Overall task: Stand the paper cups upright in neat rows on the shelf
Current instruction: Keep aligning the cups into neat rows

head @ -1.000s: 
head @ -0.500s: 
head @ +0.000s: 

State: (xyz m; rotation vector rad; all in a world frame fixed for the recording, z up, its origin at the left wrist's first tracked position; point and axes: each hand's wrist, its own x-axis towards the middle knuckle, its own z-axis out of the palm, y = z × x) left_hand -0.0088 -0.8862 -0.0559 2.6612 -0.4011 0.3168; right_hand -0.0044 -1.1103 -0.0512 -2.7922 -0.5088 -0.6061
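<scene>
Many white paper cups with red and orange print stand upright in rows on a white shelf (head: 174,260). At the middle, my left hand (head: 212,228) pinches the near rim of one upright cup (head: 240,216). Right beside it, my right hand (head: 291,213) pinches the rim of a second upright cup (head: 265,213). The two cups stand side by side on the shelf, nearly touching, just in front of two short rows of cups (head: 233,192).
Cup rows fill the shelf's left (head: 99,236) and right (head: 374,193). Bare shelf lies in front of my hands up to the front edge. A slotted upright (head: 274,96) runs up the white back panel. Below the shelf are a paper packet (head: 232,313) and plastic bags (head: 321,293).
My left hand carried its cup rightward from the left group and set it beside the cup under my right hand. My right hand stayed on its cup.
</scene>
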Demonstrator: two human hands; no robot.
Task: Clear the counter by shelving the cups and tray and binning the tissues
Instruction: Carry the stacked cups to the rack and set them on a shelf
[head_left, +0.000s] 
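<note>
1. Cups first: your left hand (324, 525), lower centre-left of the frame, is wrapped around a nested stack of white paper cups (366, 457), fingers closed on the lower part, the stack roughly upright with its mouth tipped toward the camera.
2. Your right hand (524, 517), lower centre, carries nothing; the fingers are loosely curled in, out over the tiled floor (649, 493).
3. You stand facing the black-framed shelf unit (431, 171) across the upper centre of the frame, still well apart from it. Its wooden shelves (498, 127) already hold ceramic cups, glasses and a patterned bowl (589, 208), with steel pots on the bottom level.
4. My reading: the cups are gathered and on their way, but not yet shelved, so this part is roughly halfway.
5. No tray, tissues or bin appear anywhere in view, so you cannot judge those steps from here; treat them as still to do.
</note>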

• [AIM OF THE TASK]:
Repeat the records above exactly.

• [YOUR RESPONSE]:
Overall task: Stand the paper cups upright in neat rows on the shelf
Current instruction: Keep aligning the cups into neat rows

head @ -1.000s: 
head @ -0.500s: 
head @ +0.000s: 

State: (xyz m; rotation vector rad; all in a world frame fixed for the recording, z up, its origin at the left wrist's first tracked position; point and axes: each hand's wrist, its own x-axis towards the middle knuckle, its own z-axis out of the palm, y = z × x) left_hand -0.0088 -0.8862 -0.0559 2.6612 -0.4011 0.3168; right_hand -0.0044 -1.1103 -0.0512 -2.7922 -0.5088 -0.6061
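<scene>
Many white paper cups with red and orange print stand upright in rows on a white shelf (head: 174,260). At the middle, my left hand (head: 212,228) pinches the near rim of one upright cup (head: 240,216). Right beside it, my right hand (head: 291,213) pinches the rim of a second upright cup (head: 265,213). The two cups stand side by side on the shelf, nearly touching, just in front of two short rows of cups (head: 233,192).
Cup rows fill the shelf's left (head: 99,236) and right (head: 374,193). Bare shelf lies in front of my hands up to the front edge. A slotted upright (head: 274,96) runs up the white back panel. Below the shelf are a paper packet (head: 232,313) and plastic bags (head: 321,293).
My left hand carried its cup rightward from the left group and set it beside the cup under my right hand. My right hand stayed on its cup.
</scene>
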Demonstrator: two human hands; no robot.
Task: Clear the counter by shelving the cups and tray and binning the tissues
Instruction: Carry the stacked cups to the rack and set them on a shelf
[head_left, +0.000s] 
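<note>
1. Cups first: your left hand (324, 525), lower centre-left of the frame, is wrapped around a nested stack of white paper cups (366, 457), fingers closed on the lower part, the stack roughly upright with its mouth tipped toward the camera.
2. Your right hand (524, 517), lower centre, carries nothing; the fingers are loosely curled in, out over the tiled floor (649, 493).
3. You stand facing the black-framed shelf unit (431, 171) across the upper centre of the frame, still well apart from it. Its wooden shelves (498, 127) already hold ceramic cups, glasses and a patterned bowl (589, 208), with steel pots on the bottom level.
4. My reading: the cups are gathered and on their way, but not yet shelved, so this part is roughly halfway.
5. No tray, tissues or bin appear anywhere in view, so you cannot judge those steps from here; treat them as still to do.
</note>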

The exercise is done, and nothing more is needed.